=== What is required ===
Write out the complete data exactly as written.

=== Provided material ===
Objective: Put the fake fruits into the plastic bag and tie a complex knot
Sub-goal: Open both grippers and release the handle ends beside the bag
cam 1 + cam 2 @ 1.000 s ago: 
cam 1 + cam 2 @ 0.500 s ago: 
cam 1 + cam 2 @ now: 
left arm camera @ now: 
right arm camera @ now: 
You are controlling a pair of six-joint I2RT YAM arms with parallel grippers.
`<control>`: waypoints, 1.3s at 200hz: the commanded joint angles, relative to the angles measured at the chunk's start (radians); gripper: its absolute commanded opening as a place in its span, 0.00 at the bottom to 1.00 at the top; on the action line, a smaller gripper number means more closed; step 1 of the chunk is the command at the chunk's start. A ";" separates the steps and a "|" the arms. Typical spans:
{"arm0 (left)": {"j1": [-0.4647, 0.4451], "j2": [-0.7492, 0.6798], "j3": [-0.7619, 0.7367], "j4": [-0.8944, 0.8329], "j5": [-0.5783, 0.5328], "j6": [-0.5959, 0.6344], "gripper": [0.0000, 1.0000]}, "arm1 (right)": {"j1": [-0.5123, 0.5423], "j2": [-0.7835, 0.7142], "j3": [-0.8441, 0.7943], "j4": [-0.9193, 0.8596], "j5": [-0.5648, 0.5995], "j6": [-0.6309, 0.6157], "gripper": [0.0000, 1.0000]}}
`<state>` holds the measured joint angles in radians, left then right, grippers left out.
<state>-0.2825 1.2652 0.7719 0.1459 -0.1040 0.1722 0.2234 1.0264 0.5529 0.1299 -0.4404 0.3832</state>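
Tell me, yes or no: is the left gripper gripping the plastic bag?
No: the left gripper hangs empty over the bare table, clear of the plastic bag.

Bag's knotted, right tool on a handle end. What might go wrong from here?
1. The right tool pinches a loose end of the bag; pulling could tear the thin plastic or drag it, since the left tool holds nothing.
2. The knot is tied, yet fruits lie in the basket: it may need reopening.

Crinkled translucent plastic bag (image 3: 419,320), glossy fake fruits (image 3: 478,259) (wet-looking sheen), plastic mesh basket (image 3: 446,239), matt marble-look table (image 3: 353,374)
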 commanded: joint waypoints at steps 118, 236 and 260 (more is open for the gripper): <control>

=== Response below ===
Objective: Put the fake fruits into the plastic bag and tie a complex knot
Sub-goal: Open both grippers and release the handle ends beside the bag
cam 1 + cam 2 @ 1.000 s ago: 
cam 1 + cam 2 @ 0.500 s ago: 
cam 1 + cam 2 @ now: 
left arm camera @ now: 
right arm camera @ now: 
You are controlling a pair of six-joint I2RT YAM arms with parallel grippers.
`<control>`: waypoints, 1.3s at 200hz: the commanded joint angles, relative to the angles measured at the chunk's start (radians); gripper: its absolute commanded opening as a place in its span, 0.00 at the bottom to 1.00 at the top; on the action line, a smaller gripper number means more closed; step 1 of the chunk is the command at the chunk's start. A ";" separates the steps and a "|" the arms. Typical spans:
{"arm0 (left)": {"j1": [-0.4647, 0.4451], "j2": [-0.7492, 0.6798], "j3": [-0.7619, 0.7367], "j4": [-0.8944, 0.8329], "j5": [-0.5783, 0.5328], "j6": [-0.5959, 0.6344], "gripper": [0.0000, 1.0000]}, "arm1 (right)": {"j1": [-0.5123, 0.5423], "j2": [-0.7835, 0.7142], "j3": [-0.8441, 0.7943], "j4": [-0.9193, 0.8596], "j5": [-0.5648, 0.5995], "j6": [-0.6309, 0.6157], "gripper": [0.0000, 1.0000]}}
`<state>` holds the measured joint angles in radians, left then right, grippers left out.
<state>-0.2825 1.2652 0.7719 0.1459 -0.1040 0.1722 0.2234 1.0264 0.5529 0.1299 -0.4404 0.3832</state>
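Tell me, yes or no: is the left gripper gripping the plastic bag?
No: the left gripper hangs empty over the bare table, clear of the plastic bag.

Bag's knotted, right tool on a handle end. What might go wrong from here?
1. The right tool pinches a loose end of the bag; pulling could tear the thin plastic or drag it, since the left tool holds nothing.
2. The knot is tied, yet fruits lie in the basket: it may need reopening.

Crinkled translucent plastic bag (image 3: 419,320), glossy fake fruits (image 3: 478,259) (wet-looking sheen), plastic mesh basket (image 3: 446,239), matt marble-look table (image 3: 353,374)
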 commanded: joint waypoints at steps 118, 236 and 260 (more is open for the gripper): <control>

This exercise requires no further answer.